» **INSTRUCTIONS FOR THE TASK**
Lines below that include "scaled" are the answer; copy each one.
-------
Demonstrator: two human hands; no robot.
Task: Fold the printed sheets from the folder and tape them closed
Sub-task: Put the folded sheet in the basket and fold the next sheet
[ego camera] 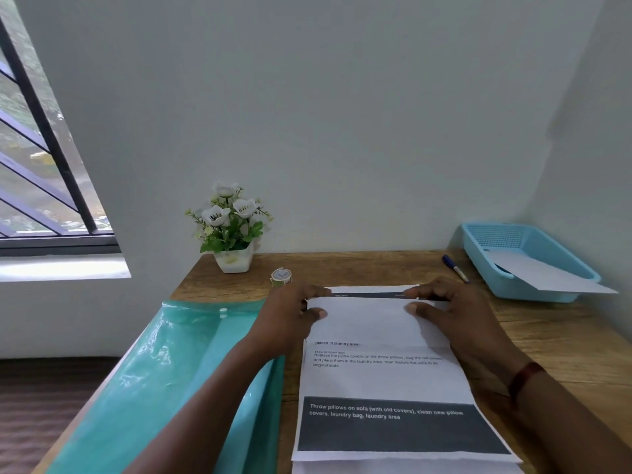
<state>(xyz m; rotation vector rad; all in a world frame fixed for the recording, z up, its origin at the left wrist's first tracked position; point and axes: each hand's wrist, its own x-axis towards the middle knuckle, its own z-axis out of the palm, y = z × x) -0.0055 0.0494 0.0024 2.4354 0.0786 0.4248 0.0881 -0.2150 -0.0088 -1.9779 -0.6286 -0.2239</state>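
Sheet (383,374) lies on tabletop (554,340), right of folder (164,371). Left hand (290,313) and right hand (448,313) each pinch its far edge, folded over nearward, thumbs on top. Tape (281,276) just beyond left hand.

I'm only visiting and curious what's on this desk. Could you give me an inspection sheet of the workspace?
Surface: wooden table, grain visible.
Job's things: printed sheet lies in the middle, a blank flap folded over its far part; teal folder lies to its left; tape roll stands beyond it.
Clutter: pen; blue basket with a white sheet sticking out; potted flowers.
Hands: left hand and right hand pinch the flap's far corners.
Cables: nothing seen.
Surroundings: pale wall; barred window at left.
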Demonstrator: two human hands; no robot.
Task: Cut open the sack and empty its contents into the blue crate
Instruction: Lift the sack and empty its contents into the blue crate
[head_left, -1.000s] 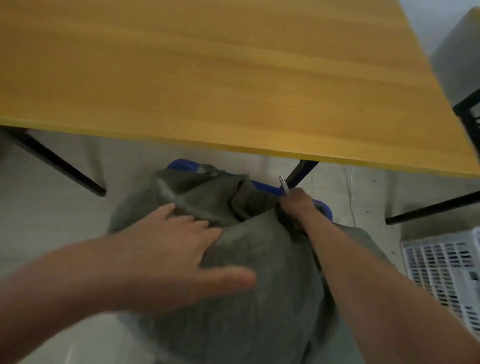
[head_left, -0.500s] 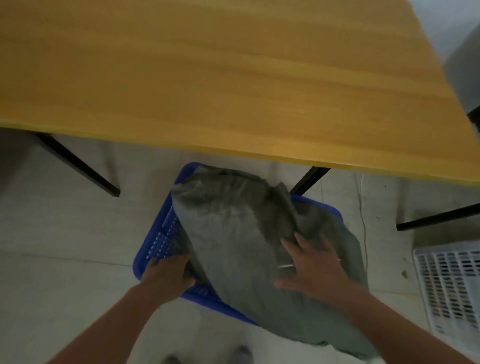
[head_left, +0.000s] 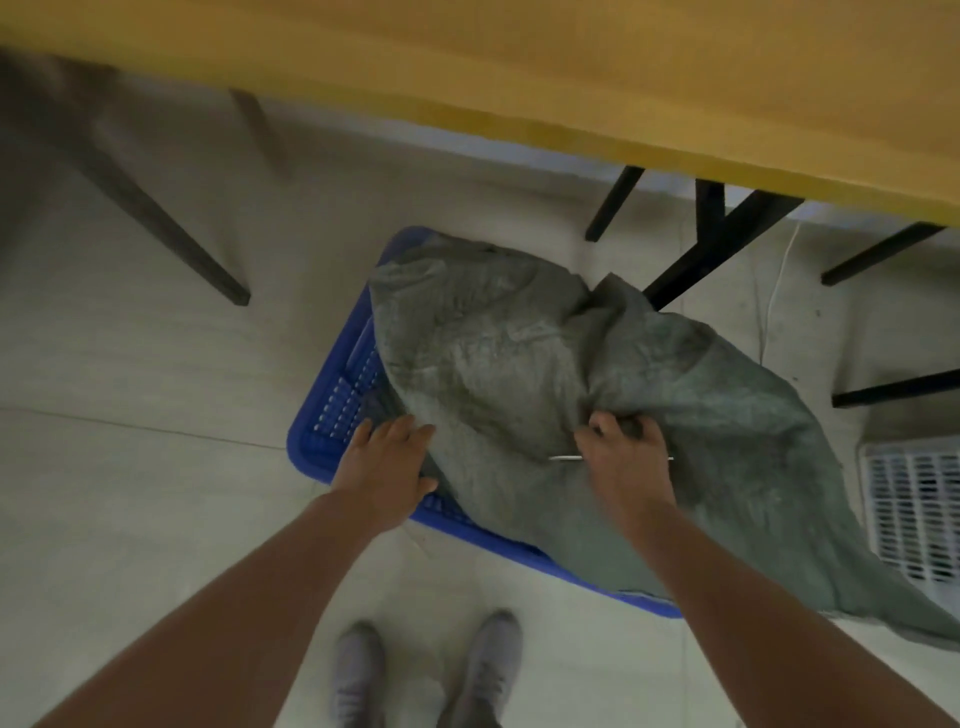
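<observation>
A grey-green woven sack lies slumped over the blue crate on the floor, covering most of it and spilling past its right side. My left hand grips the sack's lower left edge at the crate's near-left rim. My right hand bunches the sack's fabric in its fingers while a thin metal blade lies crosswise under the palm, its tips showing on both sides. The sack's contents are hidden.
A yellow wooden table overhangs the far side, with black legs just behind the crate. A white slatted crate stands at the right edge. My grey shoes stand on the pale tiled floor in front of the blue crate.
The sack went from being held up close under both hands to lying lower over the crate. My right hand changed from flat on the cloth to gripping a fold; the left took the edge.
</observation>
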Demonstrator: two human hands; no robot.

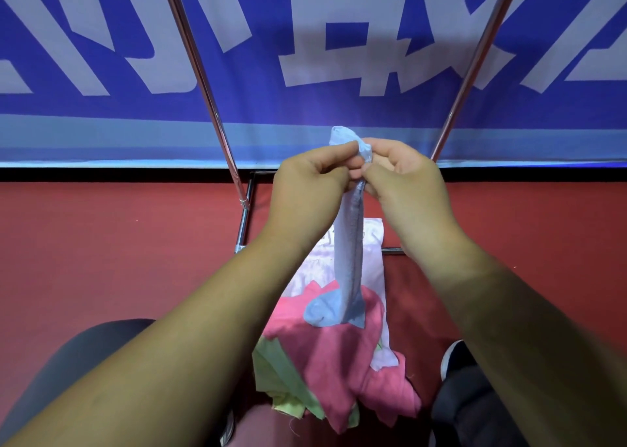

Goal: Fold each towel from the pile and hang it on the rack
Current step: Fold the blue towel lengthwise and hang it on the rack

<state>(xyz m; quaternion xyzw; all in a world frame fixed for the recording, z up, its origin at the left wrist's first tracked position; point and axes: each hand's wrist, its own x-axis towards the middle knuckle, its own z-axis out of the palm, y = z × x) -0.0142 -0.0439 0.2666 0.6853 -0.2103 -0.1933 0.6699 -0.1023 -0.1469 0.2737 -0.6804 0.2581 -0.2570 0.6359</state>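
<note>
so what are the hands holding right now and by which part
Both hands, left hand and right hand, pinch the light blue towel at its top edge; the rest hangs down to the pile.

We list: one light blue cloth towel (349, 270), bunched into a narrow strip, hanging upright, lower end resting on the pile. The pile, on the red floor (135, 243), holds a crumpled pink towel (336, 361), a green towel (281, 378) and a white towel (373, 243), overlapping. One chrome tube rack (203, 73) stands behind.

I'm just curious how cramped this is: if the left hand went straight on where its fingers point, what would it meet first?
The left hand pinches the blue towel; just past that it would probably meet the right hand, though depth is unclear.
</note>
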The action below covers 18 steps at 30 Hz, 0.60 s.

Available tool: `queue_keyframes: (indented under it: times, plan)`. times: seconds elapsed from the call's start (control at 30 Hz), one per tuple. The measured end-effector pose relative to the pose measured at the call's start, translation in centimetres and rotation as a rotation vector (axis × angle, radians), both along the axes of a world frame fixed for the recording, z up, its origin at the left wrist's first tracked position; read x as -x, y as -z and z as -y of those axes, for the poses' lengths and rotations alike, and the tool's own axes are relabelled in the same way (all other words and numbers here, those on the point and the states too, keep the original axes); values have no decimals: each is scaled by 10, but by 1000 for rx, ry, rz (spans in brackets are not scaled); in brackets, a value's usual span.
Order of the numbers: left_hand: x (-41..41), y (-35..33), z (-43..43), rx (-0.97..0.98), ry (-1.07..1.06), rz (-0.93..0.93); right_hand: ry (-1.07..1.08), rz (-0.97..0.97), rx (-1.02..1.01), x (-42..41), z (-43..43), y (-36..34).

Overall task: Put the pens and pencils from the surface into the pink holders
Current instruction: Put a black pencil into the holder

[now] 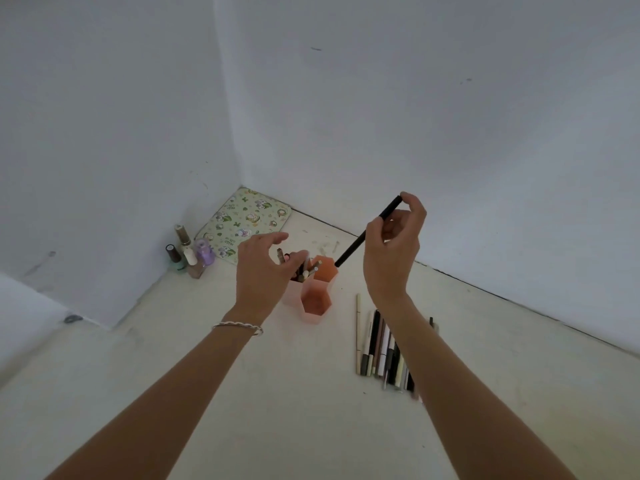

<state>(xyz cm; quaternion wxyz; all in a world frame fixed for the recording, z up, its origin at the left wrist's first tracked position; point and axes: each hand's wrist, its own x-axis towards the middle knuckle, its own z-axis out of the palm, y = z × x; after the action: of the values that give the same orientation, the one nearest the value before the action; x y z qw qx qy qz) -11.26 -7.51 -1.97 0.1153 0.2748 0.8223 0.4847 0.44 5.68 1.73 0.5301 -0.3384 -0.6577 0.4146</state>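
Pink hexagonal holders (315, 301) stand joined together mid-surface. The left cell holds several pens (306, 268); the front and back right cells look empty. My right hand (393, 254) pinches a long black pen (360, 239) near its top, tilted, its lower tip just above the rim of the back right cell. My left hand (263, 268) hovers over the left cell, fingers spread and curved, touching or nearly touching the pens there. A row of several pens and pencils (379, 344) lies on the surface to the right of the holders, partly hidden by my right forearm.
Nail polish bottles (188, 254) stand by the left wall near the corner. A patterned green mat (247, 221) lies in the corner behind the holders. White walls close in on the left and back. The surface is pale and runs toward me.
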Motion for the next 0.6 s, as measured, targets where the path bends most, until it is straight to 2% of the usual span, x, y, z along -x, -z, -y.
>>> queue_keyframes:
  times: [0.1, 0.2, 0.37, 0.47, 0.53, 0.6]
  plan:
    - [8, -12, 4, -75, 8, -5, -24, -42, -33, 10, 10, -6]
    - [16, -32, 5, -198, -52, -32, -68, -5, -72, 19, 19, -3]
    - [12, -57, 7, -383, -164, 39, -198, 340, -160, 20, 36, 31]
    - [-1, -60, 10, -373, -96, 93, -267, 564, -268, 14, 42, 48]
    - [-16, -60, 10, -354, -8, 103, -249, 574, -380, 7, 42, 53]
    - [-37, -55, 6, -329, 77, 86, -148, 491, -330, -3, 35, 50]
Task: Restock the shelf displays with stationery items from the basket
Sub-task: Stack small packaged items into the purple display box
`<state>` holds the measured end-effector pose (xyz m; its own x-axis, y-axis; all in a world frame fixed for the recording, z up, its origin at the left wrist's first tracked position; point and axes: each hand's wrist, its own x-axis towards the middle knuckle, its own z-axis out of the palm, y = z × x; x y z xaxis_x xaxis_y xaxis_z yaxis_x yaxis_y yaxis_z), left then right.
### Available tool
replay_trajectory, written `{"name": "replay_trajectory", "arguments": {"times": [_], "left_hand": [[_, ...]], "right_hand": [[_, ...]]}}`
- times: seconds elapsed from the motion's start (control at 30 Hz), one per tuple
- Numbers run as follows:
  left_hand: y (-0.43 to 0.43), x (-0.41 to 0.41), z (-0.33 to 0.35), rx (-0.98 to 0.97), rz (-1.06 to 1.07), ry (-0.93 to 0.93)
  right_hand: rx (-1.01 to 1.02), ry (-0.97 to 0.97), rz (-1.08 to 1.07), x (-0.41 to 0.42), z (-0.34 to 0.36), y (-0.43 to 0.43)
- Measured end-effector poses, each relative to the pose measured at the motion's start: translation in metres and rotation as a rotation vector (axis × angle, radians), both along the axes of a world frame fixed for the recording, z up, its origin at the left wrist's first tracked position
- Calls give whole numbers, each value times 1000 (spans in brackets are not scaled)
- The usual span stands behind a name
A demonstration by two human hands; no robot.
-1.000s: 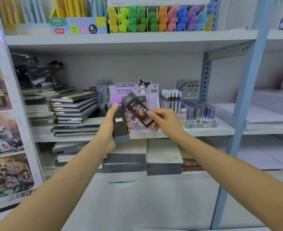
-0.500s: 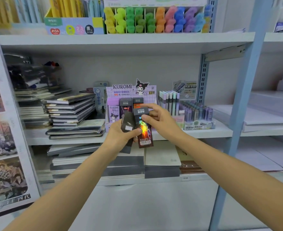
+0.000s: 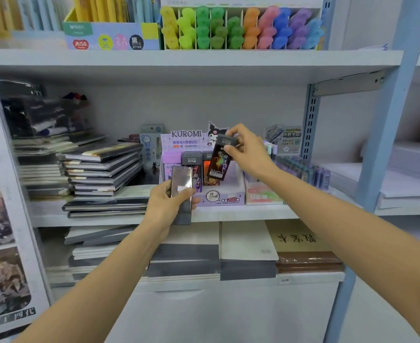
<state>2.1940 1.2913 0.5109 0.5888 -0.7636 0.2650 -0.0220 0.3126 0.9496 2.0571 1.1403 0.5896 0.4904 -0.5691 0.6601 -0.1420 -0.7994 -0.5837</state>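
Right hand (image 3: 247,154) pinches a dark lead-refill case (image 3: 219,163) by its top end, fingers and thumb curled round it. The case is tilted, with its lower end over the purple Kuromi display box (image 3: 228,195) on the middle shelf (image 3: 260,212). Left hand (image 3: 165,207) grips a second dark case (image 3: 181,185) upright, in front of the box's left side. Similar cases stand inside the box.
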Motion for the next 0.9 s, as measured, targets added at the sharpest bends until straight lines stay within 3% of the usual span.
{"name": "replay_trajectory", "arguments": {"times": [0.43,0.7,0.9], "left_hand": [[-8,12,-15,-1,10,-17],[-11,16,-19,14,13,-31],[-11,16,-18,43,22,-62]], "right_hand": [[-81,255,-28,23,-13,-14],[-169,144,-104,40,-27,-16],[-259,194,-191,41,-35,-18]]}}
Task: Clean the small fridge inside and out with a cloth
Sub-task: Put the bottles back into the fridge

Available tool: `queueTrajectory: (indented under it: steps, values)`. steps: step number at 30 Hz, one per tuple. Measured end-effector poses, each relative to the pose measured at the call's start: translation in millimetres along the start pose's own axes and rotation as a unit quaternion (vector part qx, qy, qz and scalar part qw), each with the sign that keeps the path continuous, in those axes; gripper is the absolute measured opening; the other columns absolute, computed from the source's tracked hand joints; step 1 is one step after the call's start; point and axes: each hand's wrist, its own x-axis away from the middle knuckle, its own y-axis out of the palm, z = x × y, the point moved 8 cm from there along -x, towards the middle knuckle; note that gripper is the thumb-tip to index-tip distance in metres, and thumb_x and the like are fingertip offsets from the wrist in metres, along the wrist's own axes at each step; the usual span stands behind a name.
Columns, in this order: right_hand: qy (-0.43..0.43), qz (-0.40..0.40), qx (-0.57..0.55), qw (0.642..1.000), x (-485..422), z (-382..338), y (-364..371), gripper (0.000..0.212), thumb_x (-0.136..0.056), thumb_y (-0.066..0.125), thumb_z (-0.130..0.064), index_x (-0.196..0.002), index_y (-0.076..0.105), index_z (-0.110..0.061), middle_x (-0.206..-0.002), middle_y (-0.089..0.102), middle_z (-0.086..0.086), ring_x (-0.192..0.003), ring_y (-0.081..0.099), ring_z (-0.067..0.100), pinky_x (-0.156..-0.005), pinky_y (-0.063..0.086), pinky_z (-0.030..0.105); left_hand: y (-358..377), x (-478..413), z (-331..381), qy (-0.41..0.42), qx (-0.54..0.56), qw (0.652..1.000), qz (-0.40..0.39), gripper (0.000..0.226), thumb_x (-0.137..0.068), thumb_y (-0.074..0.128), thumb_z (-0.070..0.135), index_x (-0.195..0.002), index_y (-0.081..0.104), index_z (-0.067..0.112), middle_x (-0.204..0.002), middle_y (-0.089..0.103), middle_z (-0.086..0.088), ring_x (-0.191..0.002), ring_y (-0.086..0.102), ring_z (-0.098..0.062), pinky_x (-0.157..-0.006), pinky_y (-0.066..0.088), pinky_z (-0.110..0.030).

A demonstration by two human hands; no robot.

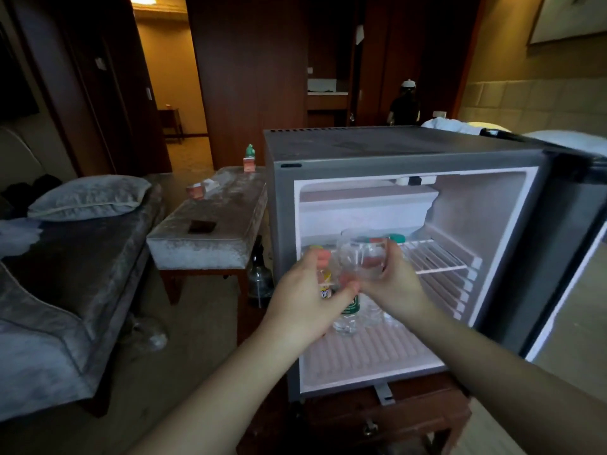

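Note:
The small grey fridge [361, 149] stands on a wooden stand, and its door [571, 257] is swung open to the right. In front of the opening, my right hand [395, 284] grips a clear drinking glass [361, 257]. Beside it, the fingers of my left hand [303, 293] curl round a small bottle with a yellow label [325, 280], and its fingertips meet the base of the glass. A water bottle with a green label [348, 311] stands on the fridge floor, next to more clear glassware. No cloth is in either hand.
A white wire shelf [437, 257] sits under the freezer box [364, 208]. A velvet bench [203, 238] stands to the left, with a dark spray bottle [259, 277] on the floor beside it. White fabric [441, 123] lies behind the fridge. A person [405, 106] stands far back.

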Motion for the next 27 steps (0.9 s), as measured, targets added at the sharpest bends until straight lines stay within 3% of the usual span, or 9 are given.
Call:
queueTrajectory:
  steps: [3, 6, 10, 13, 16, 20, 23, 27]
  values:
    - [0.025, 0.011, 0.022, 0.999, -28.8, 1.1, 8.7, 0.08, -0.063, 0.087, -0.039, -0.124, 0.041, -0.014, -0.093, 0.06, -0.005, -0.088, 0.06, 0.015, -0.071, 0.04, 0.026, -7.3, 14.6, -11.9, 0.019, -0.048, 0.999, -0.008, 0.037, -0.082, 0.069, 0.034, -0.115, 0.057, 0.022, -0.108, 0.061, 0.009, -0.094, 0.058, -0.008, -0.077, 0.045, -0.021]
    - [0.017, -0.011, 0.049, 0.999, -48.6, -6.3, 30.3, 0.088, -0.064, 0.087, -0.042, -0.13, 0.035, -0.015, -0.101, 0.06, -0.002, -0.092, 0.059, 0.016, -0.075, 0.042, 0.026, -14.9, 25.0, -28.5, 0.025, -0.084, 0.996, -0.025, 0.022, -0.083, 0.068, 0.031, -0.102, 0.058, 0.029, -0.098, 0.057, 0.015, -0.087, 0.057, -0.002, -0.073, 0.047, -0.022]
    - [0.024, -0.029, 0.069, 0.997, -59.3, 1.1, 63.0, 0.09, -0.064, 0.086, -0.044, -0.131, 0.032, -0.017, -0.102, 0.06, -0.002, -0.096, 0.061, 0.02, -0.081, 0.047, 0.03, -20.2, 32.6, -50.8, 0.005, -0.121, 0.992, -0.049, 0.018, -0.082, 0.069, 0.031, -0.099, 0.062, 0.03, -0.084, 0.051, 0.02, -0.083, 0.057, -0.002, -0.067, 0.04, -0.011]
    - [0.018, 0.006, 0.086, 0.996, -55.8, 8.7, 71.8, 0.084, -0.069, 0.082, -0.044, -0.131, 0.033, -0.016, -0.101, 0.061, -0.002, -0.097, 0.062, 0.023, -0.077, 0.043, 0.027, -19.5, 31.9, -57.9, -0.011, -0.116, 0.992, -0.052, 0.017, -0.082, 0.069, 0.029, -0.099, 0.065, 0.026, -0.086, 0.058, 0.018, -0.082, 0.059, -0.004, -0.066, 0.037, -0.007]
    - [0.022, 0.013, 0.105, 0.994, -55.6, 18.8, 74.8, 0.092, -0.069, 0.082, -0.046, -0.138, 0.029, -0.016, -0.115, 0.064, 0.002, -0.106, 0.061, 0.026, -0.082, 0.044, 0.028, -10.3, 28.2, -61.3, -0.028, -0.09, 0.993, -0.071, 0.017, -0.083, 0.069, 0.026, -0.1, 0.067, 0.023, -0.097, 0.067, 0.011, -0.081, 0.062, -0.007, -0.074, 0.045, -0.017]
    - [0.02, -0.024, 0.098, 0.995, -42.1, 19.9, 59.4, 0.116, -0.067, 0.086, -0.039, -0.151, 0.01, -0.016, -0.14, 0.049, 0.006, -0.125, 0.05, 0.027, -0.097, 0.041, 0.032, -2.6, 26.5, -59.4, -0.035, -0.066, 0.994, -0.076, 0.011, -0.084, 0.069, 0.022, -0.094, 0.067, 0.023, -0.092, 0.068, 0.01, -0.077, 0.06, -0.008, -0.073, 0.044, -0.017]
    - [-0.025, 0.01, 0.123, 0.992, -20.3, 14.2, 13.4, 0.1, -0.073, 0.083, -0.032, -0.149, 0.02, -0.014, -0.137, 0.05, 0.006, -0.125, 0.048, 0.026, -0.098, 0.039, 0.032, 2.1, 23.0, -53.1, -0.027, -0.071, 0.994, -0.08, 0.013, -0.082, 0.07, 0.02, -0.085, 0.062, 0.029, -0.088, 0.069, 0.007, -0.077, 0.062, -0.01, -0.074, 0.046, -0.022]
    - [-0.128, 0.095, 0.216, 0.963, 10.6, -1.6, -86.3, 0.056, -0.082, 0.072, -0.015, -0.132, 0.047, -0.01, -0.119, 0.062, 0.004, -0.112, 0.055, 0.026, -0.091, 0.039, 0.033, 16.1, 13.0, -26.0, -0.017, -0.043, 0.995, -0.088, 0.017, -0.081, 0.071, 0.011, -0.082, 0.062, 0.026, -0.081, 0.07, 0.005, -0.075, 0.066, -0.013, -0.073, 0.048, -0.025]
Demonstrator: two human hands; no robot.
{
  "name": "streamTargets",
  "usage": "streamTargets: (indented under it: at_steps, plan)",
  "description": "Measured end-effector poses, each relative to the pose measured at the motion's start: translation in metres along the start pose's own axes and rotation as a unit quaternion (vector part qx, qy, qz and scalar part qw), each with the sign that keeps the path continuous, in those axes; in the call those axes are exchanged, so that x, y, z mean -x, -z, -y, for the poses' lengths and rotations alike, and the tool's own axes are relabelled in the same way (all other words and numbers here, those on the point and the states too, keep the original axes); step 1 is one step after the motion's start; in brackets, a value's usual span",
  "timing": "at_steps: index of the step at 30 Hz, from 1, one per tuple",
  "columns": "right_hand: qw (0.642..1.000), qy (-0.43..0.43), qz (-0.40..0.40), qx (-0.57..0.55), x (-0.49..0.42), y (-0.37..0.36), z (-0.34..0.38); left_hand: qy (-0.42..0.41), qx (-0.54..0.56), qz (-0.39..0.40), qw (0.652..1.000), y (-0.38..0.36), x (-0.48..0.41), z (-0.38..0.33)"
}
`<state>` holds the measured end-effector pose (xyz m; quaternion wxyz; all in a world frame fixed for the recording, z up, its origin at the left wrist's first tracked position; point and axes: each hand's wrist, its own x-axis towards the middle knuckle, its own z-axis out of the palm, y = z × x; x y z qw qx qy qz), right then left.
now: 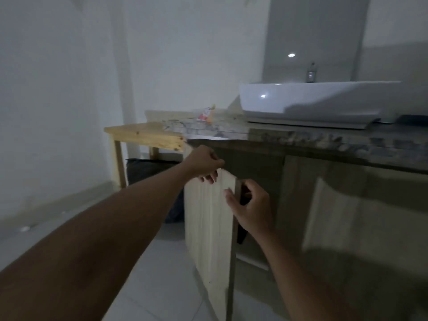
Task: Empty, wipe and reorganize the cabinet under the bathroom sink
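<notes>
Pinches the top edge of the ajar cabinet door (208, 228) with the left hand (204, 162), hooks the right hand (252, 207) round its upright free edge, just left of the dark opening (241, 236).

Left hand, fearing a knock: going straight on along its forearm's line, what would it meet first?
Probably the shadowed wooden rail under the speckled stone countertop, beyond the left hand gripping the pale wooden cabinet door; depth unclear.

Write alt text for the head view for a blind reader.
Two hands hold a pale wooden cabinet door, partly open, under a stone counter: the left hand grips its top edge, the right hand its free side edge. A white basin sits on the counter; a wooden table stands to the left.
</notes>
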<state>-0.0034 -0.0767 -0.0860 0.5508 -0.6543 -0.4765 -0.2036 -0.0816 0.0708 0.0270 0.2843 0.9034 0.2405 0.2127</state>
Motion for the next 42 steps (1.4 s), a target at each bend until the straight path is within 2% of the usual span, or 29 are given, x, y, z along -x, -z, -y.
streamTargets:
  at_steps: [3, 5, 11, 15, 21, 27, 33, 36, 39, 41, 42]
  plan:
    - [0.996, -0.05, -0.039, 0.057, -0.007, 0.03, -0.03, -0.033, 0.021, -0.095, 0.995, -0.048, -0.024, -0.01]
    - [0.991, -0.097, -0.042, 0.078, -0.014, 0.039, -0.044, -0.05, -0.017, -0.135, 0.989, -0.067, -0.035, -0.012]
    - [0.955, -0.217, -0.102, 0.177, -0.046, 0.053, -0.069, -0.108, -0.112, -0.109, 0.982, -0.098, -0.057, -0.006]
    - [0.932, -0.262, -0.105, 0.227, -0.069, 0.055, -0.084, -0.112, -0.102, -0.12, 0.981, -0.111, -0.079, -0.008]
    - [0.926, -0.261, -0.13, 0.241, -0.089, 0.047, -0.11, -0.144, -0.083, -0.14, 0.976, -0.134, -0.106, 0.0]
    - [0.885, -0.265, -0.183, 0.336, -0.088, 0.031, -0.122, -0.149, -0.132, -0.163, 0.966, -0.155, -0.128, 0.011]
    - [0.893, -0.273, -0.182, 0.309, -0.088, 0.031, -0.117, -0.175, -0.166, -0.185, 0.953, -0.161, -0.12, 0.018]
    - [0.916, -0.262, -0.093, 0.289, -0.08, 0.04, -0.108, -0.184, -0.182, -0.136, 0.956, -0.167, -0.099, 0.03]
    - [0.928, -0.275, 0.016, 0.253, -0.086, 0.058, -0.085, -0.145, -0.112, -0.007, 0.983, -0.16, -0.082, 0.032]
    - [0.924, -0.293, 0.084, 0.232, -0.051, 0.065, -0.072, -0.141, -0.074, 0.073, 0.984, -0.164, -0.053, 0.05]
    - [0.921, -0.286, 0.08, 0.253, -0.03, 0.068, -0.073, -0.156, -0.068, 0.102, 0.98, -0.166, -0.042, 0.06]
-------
» **YOUR SOLUTION**
Available tool: `queue_keyframes: (indented under it: times, plan)`. times: seconds elapsed from the call's start (control at 30 Hz), one per tuple. The measured end-effector pose relative to the pose measured at the call's start, translation in centimetres and rotation as a rotation vector (axis × angle, radians), both along the axes of a world frame fixed for the recording, z up, its origin at the left wrist's first tracked position; read x as -x, y as -z and z as -y of those axes, for the poses' lengths and rotations alike, and the tool's own axes are relabelled in the same way (all other words and numbers here, those on the point and the states too, keep the original axes); values have no decimals: each is scaled by 10, but by 1000 for rx, ry, rz (spans in brackets are not scaled); in brackets, a value's usual span.
- Calls give whole numbers, each value times 1000 (spans in brackets are not scaled)

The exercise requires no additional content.